Lonjakan Kematian, Satgas IDI Ingatkan COVID-19 Meluas ke Pedesaan
- Times of India
VIVA – Kasus kematian COVID-19 masih berada di kisaran lebih dari seribu per hari, yang tentunya sangat mengkhawatirkan. Sontak, total kematian akibat virus SARS-CoV-2 di Tanah Air kini sudah mencapai hingga 102 ribu jiwa.
Dipaparkan Ketua Satgas COVID-19 Ikatan Dokter Indonesia (IDI), Prof Zubairi Djoerban, angka kematian itu selaras dengan tantangan baru yang terjadi belakangan ini, yakni menyiapkan fasilitas kesehatan memadai dengan cepat di daerah terpencil.
"Pasalnya COVID-19 mulai merayap ke pedesaan dan pelosok, dengan catatan vaksinasi juga masih sangat minim. Jangan sampai terjadi mimpi buruk berikutnya," ujar Prof Zubairi dalam cuitan akun twitternya.
Yang lebih mengkhawatirkan, kata Prof Zubairi, dari 100 ribu lebih kematian itu terdapat 598 dokter yang harus menghembuskan napas terakhir akibat COVID-19. Bahkan, Prof Zubairi memprediksi angka tersebut sebenarnya bisa jauh lebih banyak. Lantas selain COVID-19 yang kian meluas ke daerah terpencil, apa faktor lain yang memicu lonjakan kematian?
"Kondisi kita dua bulan terakhir sebenarnya bisa menjawab pertanyaan itu. Ada antrean panjang pasien COVID-19 untuk mendapatkan tempat tidur di rumah sakit. Kurangnya pasokan oksigen, isoman yang kurang tertangani, ya alhasil 30 ribu-an orang meninggal hanya pada Juli saja," kata Prof Zubairi.
Faktanya, lanjut Prof Zubairi, rumah sakit memang mengalami kekurangan oksigen dan terisi jauh melebihi kapasitas jumlah pasiennya. Sehingga makin sulit untuk merawat dengan intens, bahkan ada yang terpaksa menolak pasien karena penuh.
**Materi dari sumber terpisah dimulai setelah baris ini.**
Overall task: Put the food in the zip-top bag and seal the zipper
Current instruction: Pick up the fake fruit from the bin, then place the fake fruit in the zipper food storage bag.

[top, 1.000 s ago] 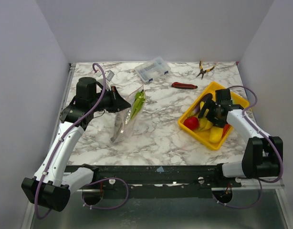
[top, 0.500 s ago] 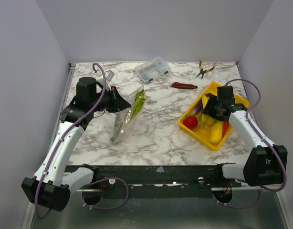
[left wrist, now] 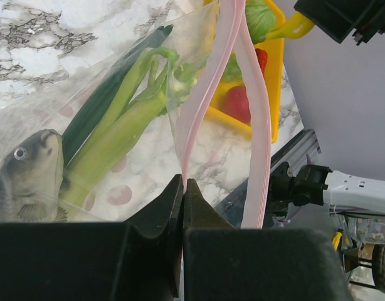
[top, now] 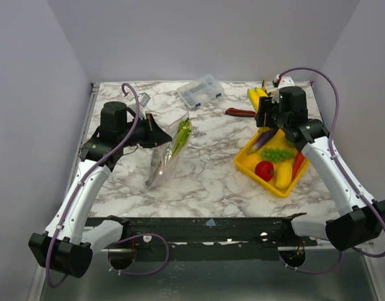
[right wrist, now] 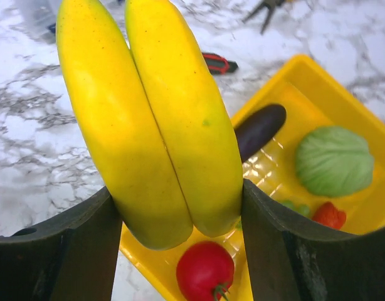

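Note:
My left gripper (top: 152,129) (left wrist: 182,185) is shut on one lip of the zipper (left wrist: 208,94), the pink strip of the zip-top bag (top: 165,153), and holds the mouth up and gaping. A green celery stalk (top: 182,134) (left wrist: 123,125) and a grey toy fish (left wrist: 26,175) lie inside the bag. My right gripper (top: 260,105) (right wrist: 178,191) is shut on a pair of yellow bananas (top: 255,95) (right wrist: 155,119), held above the back corner of the yellow tray (top: 246,162). Other food lies in the tray: a red tomato (top: 264,170) (right wrist: 205,269), a purple eggplant (top: 263,139) (right wrist: 258,128) and a green leafy ball (right wrist: 333,160).
A rigid clear compartment box (top: 200,91) stands at the back centre. A red-handled tool (top: 241,113) (right wrist: 219,63) lies just left of the tray, and pliers (right wrist: 263,9) lie behind it. Grey walls close in the table on three sides.
My right gripper closed on the bananas in the tray and lifted them up and towards the back left. The left gripper and the bag have not moved.

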Controlling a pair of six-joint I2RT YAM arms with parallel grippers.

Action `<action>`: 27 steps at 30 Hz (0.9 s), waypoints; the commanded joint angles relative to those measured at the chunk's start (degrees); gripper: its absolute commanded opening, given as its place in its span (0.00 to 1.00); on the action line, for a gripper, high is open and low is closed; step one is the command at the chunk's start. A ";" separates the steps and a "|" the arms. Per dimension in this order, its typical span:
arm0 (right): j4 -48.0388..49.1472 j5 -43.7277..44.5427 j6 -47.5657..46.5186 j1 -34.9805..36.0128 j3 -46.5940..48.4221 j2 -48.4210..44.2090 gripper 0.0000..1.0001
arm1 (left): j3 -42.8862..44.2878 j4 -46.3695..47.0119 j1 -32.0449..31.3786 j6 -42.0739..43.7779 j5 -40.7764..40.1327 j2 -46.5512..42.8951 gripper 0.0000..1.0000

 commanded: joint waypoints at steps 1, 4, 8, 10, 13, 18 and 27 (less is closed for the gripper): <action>1.97 -6.81 -9.24 3.12 4.02 -0.75 0.22 | -0.37 1.16 0.26 -0.02 1.40 -0.11 0.00; 5.59 -11.67 -19.25 8.15 3.53 -2.61 0.21 | -0.37 1.19 0.28 -0.02 1.37 0.13 0.00; 10.98 -10.44 -34.08 16.64 1.69 -4.13 0.21 | -0.27 1.23 0.28 -0.10 1.91 0.54 0.00; 13.19 -9.23 -39.13 19.32 2.54 -3.81 0.21 | -0.29 1.21 0.32 -0.03 1.45 0.66 0.00; 14.85 -6.69 -46.74 23.15 4.57 -2.75 0.22 | -0.22 0.93 0.34 0.07 1.41 0.97 0.00; 13.03 2.32 -62.88 30.38 7.03 -0.39 0.22 | -0.04 0.84 0.29 0.12 1.20 0.93 0.00; 22.88 10.41 -82.70 39.03 1.59 -1.51 0.18 | 1.35 0.12 0.02 -1.09 0.61 1.83 0.00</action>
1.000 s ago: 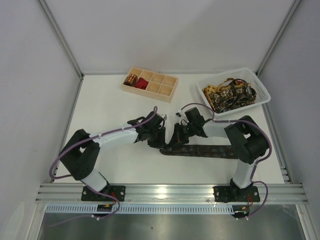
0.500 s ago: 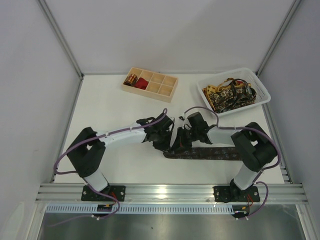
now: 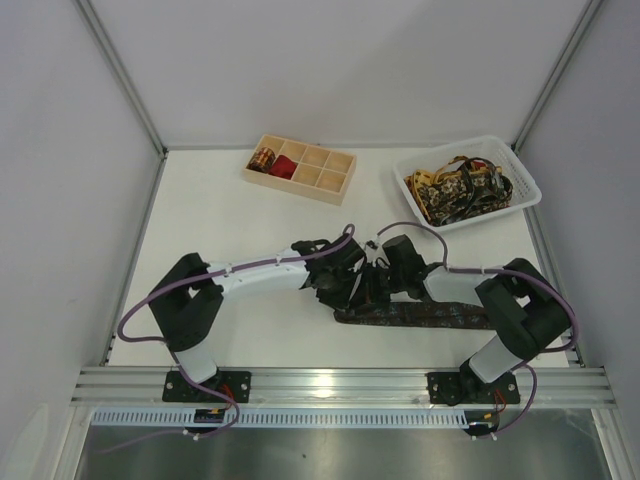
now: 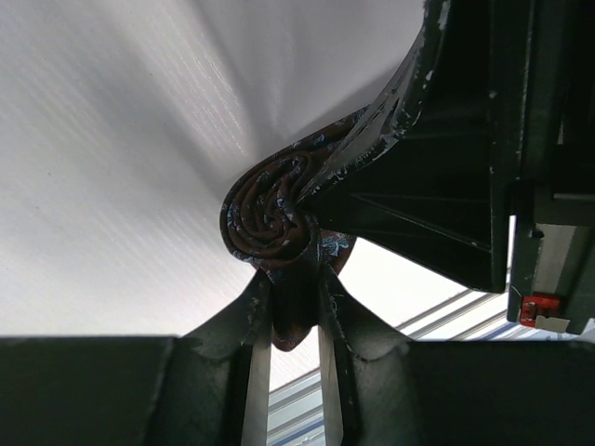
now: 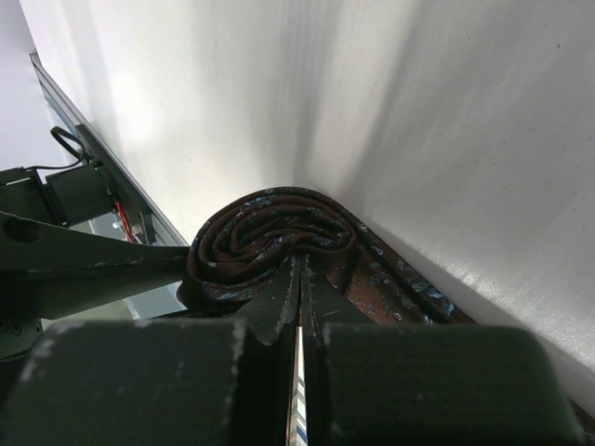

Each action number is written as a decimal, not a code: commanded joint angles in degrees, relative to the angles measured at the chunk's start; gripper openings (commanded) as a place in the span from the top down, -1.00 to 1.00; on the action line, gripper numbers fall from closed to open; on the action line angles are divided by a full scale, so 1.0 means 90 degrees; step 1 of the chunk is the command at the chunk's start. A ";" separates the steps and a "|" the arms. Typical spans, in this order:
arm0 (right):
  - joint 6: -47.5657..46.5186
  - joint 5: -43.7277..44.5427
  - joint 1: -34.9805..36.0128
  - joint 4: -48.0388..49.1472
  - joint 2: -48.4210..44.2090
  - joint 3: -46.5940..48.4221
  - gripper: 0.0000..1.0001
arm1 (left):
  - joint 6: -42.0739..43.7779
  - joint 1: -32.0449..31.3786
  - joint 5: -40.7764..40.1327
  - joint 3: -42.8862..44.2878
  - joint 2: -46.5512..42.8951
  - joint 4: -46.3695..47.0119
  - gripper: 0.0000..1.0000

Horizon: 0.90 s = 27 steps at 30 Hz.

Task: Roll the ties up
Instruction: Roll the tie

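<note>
Two tools, one tie (image 3: 440,313): right tool (image 5: 298,267) clamps the coil (image 4: 270,209) at its core as spindle; left tool (image 4: 292,290) pinches its rim against unwinding.

**Arm and gripper state**

Left arm (image 3: 258,273) and right arm (image 3: 456,284) both reach inward and low, and their wrists meet head-on at centre. The left gripper (image 4: 290,295) has its jaws partly apart, clamped on a fold of the tie (image 4: 271,209). The right gripper (image 5: 297,279) has its jaws fully closed, the tips apparently buried inside the coil.
</note>
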 commanded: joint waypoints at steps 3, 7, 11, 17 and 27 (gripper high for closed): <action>0.0092 0.0043 0.0249 0.0192 0.0154 -0.0022 1.00 | -0.0094 -0.0232 0.0226 0.0305 -0.0023 0.1086 0.63; 0.0102 -0.0065 0.0259 0.0368 0.0495 0.0270 1.00 | 0.0033 -0.0184 -0.0253 0.0227 -0.0238 0.0910 0.76; 0.0082 -0.0191 0.0249 0.0437 0.0906 0.0729 1.00 | 0.0130 0.0080 -0.0292 0.0042 -0.0394 0.0958 0.85; -0.0132 -0.0133 0.0249 0.0028 0.1433 0.1754 1.00 | 0.0510 0.0627 -0.0390 -0.0125 -0.0668 0.0852 0.90; 0.0307 -0.0563 0.0239 0.0134 0.2381 0.2850 1.00 | 0.1205 0.0998 -0.0644 0.0393 -0.0600 0.0139 0.92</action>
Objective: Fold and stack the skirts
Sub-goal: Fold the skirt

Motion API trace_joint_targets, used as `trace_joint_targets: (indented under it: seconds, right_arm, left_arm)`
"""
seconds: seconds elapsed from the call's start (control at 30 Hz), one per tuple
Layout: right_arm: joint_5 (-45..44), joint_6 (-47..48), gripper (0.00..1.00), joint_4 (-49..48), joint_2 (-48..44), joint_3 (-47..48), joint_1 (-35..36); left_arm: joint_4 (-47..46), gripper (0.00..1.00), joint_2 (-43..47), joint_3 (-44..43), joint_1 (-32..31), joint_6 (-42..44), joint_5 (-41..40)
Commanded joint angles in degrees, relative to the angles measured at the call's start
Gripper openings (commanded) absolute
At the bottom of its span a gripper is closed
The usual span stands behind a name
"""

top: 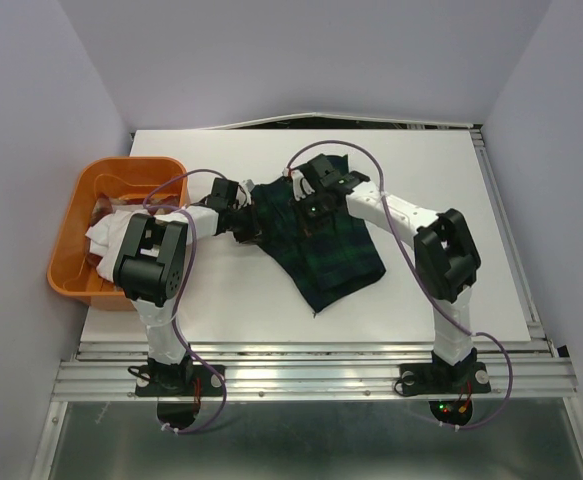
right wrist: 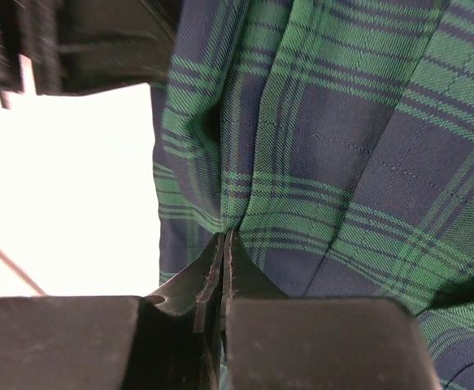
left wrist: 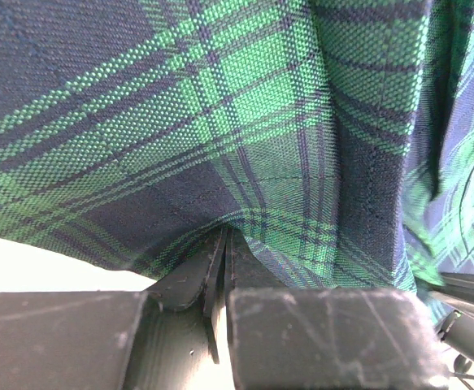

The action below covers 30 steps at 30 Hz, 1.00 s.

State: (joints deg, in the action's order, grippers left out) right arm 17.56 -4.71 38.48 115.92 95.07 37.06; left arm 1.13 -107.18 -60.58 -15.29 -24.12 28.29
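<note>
Counter [top: 471, 260]: white, with one skirt laid out at its middle.
Orange basket [top: 69, 250]: at the counter's left edge, well apart from the laid-out skirt. It holds a bunched white skirt [top: 109, 235] and some red-and-tan cloth [top: 101, 208] partly hidden beside it, probably the third skirt.
Green-navy plaid skirt [top: 326, 250]: at mid-counter, its long axis running from far left to near right. The far-left end is gathered at the claws and the rest trails toward the near right.
Left claw [left wrist: 224, 244]: pressed together, pinching a ridge of the plaid at the skirt's left edge.
Right claw [right wrist: 224, 238]: pressed together on a fold of the same skirt, near the left claw and to its right.
Deciding relation: both claws grip the far end, so the loose cloth lies near and right of them. A fold would likely carry that end along the long axis toward the near-right hem.
Progress: I judge this the first skirt's fold, with nothing stacked yet.
</note>
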Motion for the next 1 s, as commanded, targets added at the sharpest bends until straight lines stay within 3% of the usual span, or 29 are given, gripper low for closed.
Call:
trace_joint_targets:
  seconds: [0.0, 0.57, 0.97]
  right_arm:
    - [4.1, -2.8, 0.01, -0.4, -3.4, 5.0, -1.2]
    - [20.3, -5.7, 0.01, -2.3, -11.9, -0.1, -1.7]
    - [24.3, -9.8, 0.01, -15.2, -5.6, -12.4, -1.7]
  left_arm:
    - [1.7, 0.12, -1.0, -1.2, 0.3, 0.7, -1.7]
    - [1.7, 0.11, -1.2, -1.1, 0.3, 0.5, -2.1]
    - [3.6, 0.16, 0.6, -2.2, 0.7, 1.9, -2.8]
Pada sisi lain, tenaga medis dan kesehatan juga kewalahan.
"Laporan dari lapangan, puskesmas dan pasien itu memang kesulitan menghubungi hotline rumah sakit," tuturnya.
Mereka coba menghubungi, kata Prof Zubairi, namun tidak ada yang angkat. Akibatnya, ambulans dari puskesmas tidak bisa jalan ke rumah sakit. Pasien pun tidak tertangani dan akhirnya meninggal.
"Jadi, saya mohon banget, hotline di rumah sakit itu dibuka dan direspons. Karena ambulans dari puskesmas baru bisa berangkat kalau rumah sakit yang dituju memberi jaminan. Namanya hotline ya harus merespons, apapun kondisinya. Paling tidak memberi informasi faktual saat itu," ujarnya.
Lebih dalam, ada juga yang patut jadi sorotan yaitu keberadaan laboratorium yang menjadi tempat tes antigen dan PCR dengan jumlah yang banyak. Seharusnya, tim laboratorium punya kewajiban untuk memberikan konsultasi dan merujuk pasien ke puskesmas atau rumah sakit.
"Bukan cuma setelah hasil tes diberikan, disudahi begitu saja. Modelnya bisa mirip-mirip dengan tes HIV dulu. Yakni bersamaan hasil tes keluar dari lab, ya sudah sepaket dengan konsultasi dan memberi jalan kepada pasien untuk melakukan apa. Ini harus jadi konsern," tuturnya.
Belum lagi soal isoman yang menjadi isu cukup hangat. Sebab, banyak sekali orang yang melakukan isoman tapi tidak punya pengetahuan cukup dan sebenarnya memerlukan konsultasi dengan dokter.
"Alhamdulillahnya, di beberapa daerah, mereka sudah melakukan telemedicine untuk pasien isoman. Saya kira ini bagus sekali dan saya salut kepada teman-teman dokter yang sudah melaksanakannya. Semoga, daerah yang sudah melakukan telemedicine dan berhasil, bisa menjadi prototipe daerah lain untuk melakukannya juga," katanya.